The ninth nerve (lingual or hypoglossal) supplies the muscles of the tongue, and arises from the same line as the motor roots of the spinal nerves. The tongue has, however, two other principal nerves, and the ninth in man is perhaps the nerve of speech in conjunction, it may be, with the inferior maxillary branch of the fifth, but much more with his higher intellectual faculties. It gives off a curious branch descending in the neck, which connects it with the phrenic and diaphragm (sometimes given off by the vagus), the meaning of which appears obvious. The respiratory movements of the tongue and pharynx, some will say, depend upon the glosso-pharyngeal; the sympathy of these two latter parts is required in the act of breathing, and particularly breathing in combination with swallowing.

The tenth nerve (suboccipital) is analogous to the other spinal nerves. It is sometimes, however, destitute of a posterior root.

The brain itself has no nerves, but there are some fine twigs, especially from the sympathetic, which go to the meninges, and also send up branches along the great vessels, and form some small ganglia upon them; in fact this nerve may be said to communicate with all the cerebral nerves, and particularly with several ganglia situated upon them—

the ciliary or lenticular, for instance, in the orbit, mentioned already. Meckel's ganglion is situated in the spheno-palatine fissure, uniting the nerves of the maxillary division of the fifth before they go to, or rather leave the middle parts of the face, the nose, palate, antrum, orbit, and pharynx, in the same way that the Casserian ganglion unites the primary division of the same nerve, also communicating with the general ganglionic system by means of the Vidian nerve, and some of its filaments, it may be, conferring that gustatory power to the back of the palate which it evidently possesses; the Vidian also appearing to be a curious connexion between the palate, the gustatory nerve, and the salivary ganglia.

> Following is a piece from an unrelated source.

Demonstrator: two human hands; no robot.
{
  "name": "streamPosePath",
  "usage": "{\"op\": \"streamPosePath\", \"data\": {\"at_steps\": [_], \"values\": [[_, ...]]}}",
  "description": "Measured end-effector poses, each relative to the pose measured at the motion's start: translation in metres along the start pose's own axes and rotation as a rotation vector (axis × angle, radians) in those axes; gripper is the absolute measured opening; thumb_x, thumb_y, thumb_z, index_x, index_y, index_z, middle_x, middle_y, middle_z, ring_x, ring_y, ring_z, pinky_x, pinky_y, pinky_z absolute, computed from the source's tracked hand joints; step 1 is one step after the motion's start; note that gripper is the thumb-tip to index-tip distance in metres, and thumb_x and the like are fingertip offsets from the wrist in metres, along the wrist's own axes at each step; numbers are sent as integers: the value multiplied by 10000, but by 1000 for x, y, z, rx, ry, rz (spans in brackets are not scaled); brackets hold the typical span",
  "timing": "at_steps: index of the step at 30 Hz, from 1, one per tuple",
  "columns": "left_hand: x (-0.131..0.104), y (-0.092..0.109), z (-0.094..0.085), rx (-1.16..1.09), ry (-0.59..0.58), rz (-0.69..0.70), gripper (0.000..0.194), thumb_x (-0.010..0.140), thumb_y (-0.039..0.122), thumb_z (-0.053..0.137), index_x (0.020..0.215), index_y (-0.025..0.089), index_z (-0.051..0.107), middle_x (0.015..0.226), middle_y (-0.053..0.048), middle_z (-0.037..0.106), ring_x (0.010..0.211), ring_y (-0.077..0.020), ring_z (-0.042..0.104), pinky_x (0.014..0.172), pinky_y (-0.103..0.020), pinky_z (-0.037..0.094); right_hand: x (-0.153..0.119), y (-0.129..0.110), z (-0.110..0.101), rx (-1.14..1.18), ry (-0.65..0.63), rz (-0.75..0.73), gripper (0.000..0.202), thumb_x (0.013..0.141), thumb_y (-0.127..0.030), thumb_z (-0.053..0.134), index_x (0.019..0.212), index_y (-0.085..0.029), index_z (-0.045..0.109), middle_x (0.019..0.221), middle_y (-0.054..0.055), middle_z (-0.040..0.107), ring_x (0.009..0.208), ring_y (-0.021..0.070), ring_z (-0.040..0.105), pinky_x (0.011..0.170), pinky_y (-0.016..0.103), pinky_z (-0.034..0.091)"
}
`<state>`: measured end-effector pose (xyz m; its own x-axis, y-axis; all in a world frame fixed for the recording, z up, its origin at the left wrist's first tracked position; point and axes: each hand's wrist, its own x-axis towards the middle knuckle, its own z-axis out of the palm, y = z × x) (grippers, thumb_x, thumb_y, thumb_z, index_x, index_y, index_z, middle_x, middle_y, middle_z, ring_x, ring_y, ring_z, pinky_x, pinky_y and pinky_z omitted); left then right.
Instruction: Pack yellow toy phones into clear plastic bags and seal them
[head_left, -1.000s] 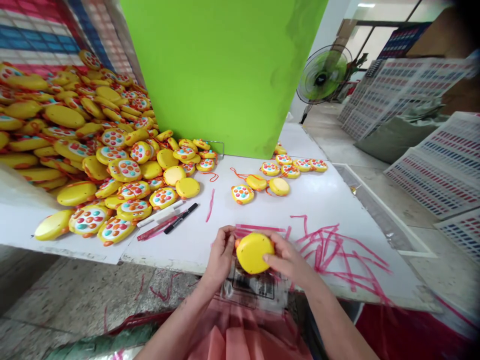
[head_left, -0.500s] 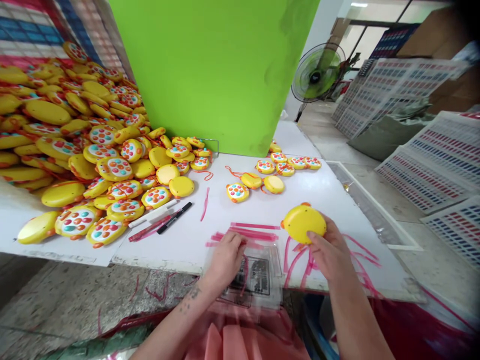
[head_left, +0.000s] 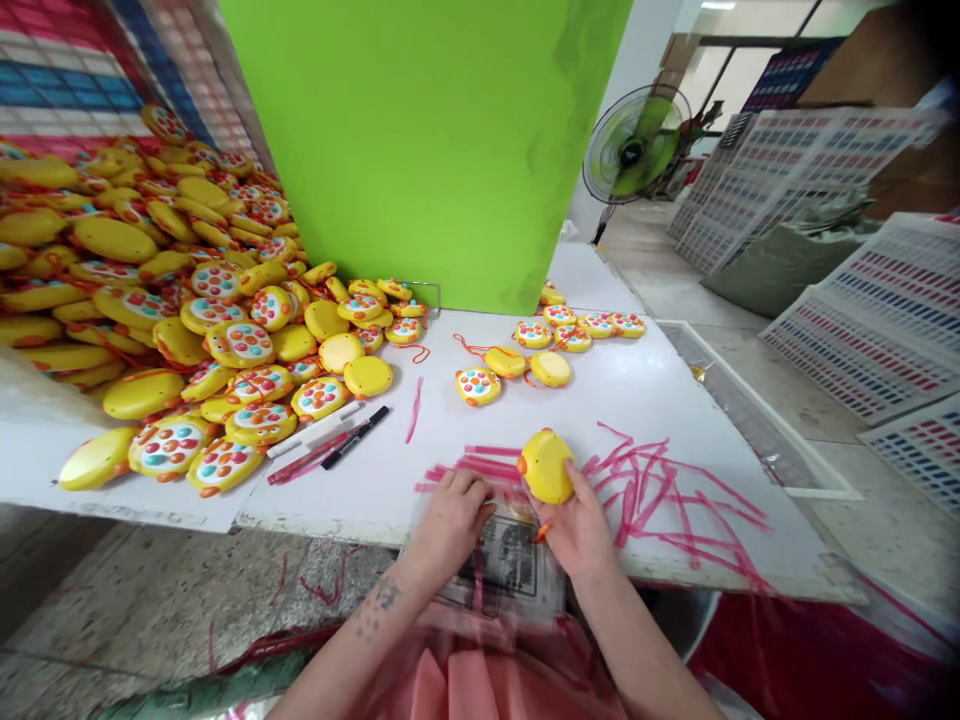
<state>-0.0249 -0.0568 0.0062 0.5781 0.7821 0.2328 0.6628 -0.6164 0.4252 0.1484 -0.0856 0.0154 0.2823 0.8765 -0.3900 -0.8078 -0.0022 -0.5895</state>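
My right hand [head_left: 581, 530] is closed around the edge of a yellow turtle-shaped toy [head_left: 547, 466], its plain back facing up. A bit of orange cord hangs below the toy by my fingers. My left hand [head_left: 448, 522] is closed in a pinch at the table's front edge, left of the toy. From its fingertips a thin pink strip [head_left: 480, 575] hangs down over a clear plastic bag [head_left: 517, 560] with dark print. More pink strips [head_left: 495, 465] lie side by side just behind my left hand.
A large heap of yellow toys [head_left: 217, 340] fills the left, with markers [head_left: 356, 437] before it. Several toys [head_left: 551, 369] lie mid-table. Loose pink strips [head_left: 645, 490] spread at right. A green panel [head_left: 427, 150] stands behind; a fan [head_left: 631, 153] and crates stand beyond.
My right hand has brought the yellow toy leftward and nearer to my left hand, turning it a little. The left hand stays almost in place, still pinching.
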Motion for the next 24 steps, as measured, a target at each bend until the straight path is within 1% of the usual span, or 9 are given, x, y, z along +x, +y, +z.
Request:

There are some very curious nervous connexions in the internal ear and temporal bone by means of minute branches of nerves of the fifth and the Vidian, the sympathetic, the facial, the glosso-pharyngeal, and the vagus-in this minute cavity, or just around it, anastomose nerves of sense, common sensation, motion, respiration, and organic life. The keen eyes of modern anatomists have traced these apparently constant and regular filaments, and discovered other minute ganglia which cannot be described here, the media probably of different sympathies about the head and face. The submaxillary ganglion supplies the gland of that name, curiously connected with the gustatory nerve as already observed.

The union of the branches of the fifth nerve in the ganglia of Casserius and Meckel, explains how, in irritation of one branch of the nerve (from a carious tooth, for instance), the sensation may be reflected and attributed to the extremity of some other.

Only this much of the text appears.